- Information shown:

Content starts

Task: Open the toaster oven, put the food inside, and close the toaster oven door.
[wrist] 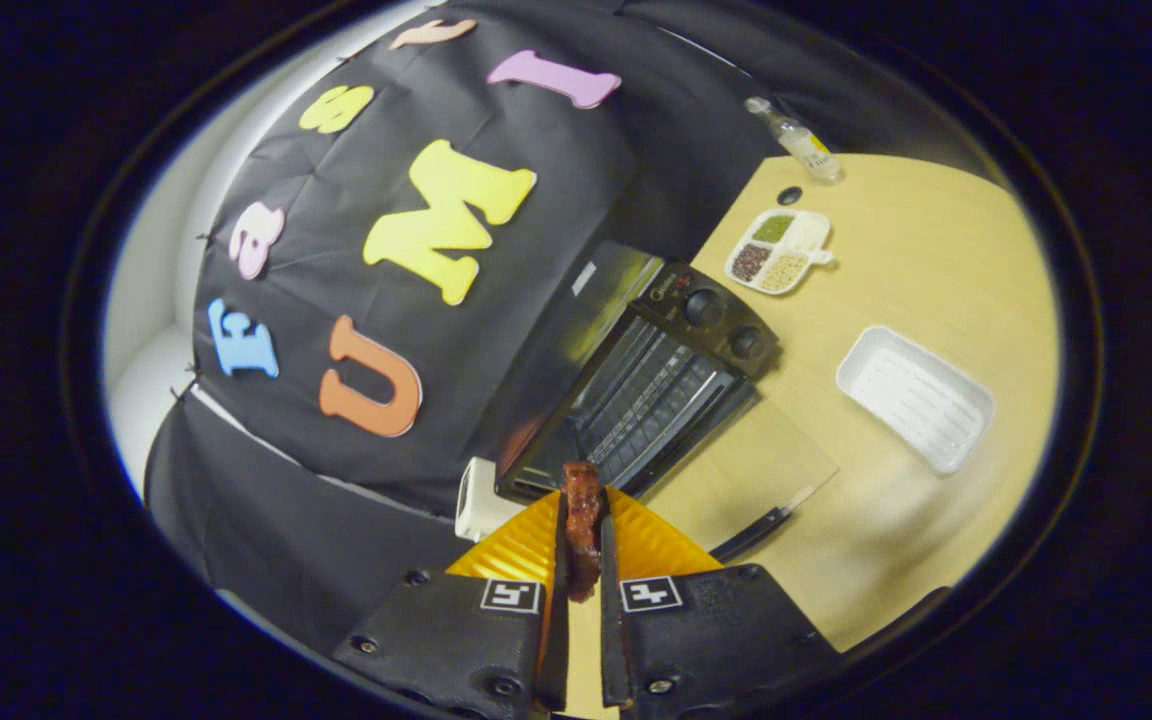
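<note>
**Food in the pinch, oven open ahead**

I start with the wooden table (pixel 936 270) — tilted across my view, since I'm holding the rig rolled to one side. On it sits the toaster oven (pixel 636 380), dark, its door (pixel 736 450) dropped flat toward me and the wire rack (pixel 651 395) showing in the mouth. Past the oven's knob end lies a white tray (pixel 916 398), empty as far as I can tell, then a small divided dish (pixel 779 250) of grains, and a bottle (pixel 796 138) at the far edge.

Now the gripper (pixel 584 540) — its fingers are pressed in on a reddish-brown piece of food (pixel 582 525), gripped on both flanks. The piece's long axis runs forward along the fingers, its tip poking out straight toward the near corner of the oven mouth.

So the opening lies just ahead and a touch toward the knobs. I judge the next move is a push forward over the lowered door, with the roll levelled out.
</note>
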The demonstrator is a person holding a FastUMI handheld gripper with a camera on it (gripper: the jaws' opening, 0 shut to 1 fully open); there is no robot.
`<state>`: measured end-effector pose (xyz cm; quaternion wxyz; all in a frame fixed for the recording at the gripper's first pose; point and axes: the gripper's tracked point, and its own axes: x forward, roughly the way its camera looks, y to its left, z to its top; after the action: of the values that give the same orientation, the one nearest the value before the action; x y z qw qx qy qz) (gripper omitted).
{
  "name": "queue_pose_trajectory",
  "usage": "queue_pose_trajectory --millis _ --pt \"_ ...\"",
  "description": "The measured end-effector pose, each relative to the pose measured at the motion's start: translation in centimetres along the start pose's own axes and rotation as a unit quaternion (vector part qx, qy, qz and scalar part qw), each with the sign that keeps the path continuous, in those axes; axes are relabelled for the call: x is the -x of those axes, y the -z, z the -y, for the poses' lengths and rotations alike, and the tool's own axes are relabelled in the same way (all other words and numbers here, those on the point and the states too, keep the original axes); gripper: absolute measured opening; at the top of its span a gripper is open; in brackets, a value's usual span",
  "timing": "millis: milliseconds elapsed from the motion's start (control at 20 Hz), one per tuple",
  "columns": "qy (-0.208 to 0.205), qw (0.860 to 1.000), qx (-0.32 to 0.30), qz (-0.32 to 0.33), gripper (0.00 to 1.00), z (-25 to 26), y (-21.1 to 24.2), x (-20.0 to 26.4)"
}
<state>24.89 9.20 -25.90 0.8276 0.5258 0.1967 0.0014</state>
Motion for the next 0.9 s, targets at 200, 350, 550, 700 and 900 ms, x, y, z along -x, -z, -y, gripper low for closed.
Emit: queue_pose_trajectory --millis 200,350,550,700,900 --pt "0.008 0.998 -0.054 0.041 0.16 1.0 0.1 -6.6" --pt "-0.008 0.997 -0.056 0.057 0.16 0.3 0.0 -10.7" --pt "-0.007 0.995 -0.053 0.08 0.16 0.8 -1.5 -15.5" --pt "0.015 0.995 -0.04 0.085 0.16 2.3 -1.5 -18.0" --pt "0.039 0.995 -0.045 0.083 0.16 4.2 -1.2 -20.0"
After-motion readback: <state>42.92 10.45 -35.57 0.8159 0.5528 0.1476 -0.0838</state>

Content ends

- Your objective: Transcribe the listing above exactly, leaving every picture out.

- Expected answer:
Task: Open the toaster oven, put the food inside, and close the toaster oven door.
[wrist] 
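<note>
**Food in the pinch, oven open ahead**

I start with the wooden table (pixel 936 270) — tilted across my view, since I'm holding the rig rolled to one side. On it sits the toaster oven (pixel 636 380), dark, its door (pixel 736 450) dropped flat toward me and the wire rack (pixel 651 395) showing in the mouth. Past the oven's knob end lies a white tray (pixel 916 398), empty as far as I can tell, then a small divided dish (pixel 779 250) of grains, and a bottle (pixel 796 138) at the far edge.

Now the gripper (pixel 584 540) — its fingers are pressed in on a reddish-brown piece of food (pixel 582 525), gripped on both flanks. The piece's long axis runs forward along the fingers, its tip poking out straight toward the near corner of the oven mouth.

So the opening lies just ahead and a touch toward the knobs. I judge the next move is a push forward over the lowered door, with the roll levelled out.
</note>
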The demonstrator is a person holding a FastUMI handheld gripper with a camera on it (gripper: the jaws' opening, 0 shut to 1 fully open); there is no robot.
`<state>`: measured end-effector pose (xyz cm; quaternion wxyz; all in a frame fixed for the recording at the gripper's first pose; point and axes: the gripper's tracked point, and its own axes: x forward, roughly the way its camera looks, y to its left, z to its top; after the action: of the values that give the same orientation, the one nearest the value before the action; x y z qw qx qy qz) (gripper omitted).
{
  "name": "queue_pose_trajectory",
  "usage": "queue_pose_trajectory --millis _ --pt \"_ ...\"",
  "description": "The measured end-effector pose, each relative to the pose measured at the motion's start: translation in centimetres along the start pose's own axes and rotation as a unit quaternion (vector part qx, qy, qz and scalar part qw), each with the sign that keeps the path continuous, in those axes; axes are relabelled for the call: x is the -x of those axes, y the -z, z the -y, for the poses' lengths and rotations alike, and the tool's own axes are relabelled in the same way (all other words and numbers here, those on the point and the states too, keep the original axes); gripper: absolute measured opening; at the top of its span a gripper is open; in brackets, a value's usual span",
  "timing": "millis: milliseconds elapsed from the motion's start (control at 20 Hz), one per tuple",
  "columns": "qy (-0.208 to 0.205), qw (0.860 to 1.000), qx (-0.32 to 0.30), qz (-0.32 to 0.33), gripper (0.00 to 1.00), z (-25 to 26), y (-21.1 to 24.2), x (-20.0 to 26.4)"
}
<state>24.89 9.20 -25.90 0.8276 0.5258 0.1967 0.0014</state>
Motion for the next 0.9 s, targets at 200, 350, 550, 700 and 900 ms, x, y, z along -x, -z, -y, gripper low for closed.
Emit: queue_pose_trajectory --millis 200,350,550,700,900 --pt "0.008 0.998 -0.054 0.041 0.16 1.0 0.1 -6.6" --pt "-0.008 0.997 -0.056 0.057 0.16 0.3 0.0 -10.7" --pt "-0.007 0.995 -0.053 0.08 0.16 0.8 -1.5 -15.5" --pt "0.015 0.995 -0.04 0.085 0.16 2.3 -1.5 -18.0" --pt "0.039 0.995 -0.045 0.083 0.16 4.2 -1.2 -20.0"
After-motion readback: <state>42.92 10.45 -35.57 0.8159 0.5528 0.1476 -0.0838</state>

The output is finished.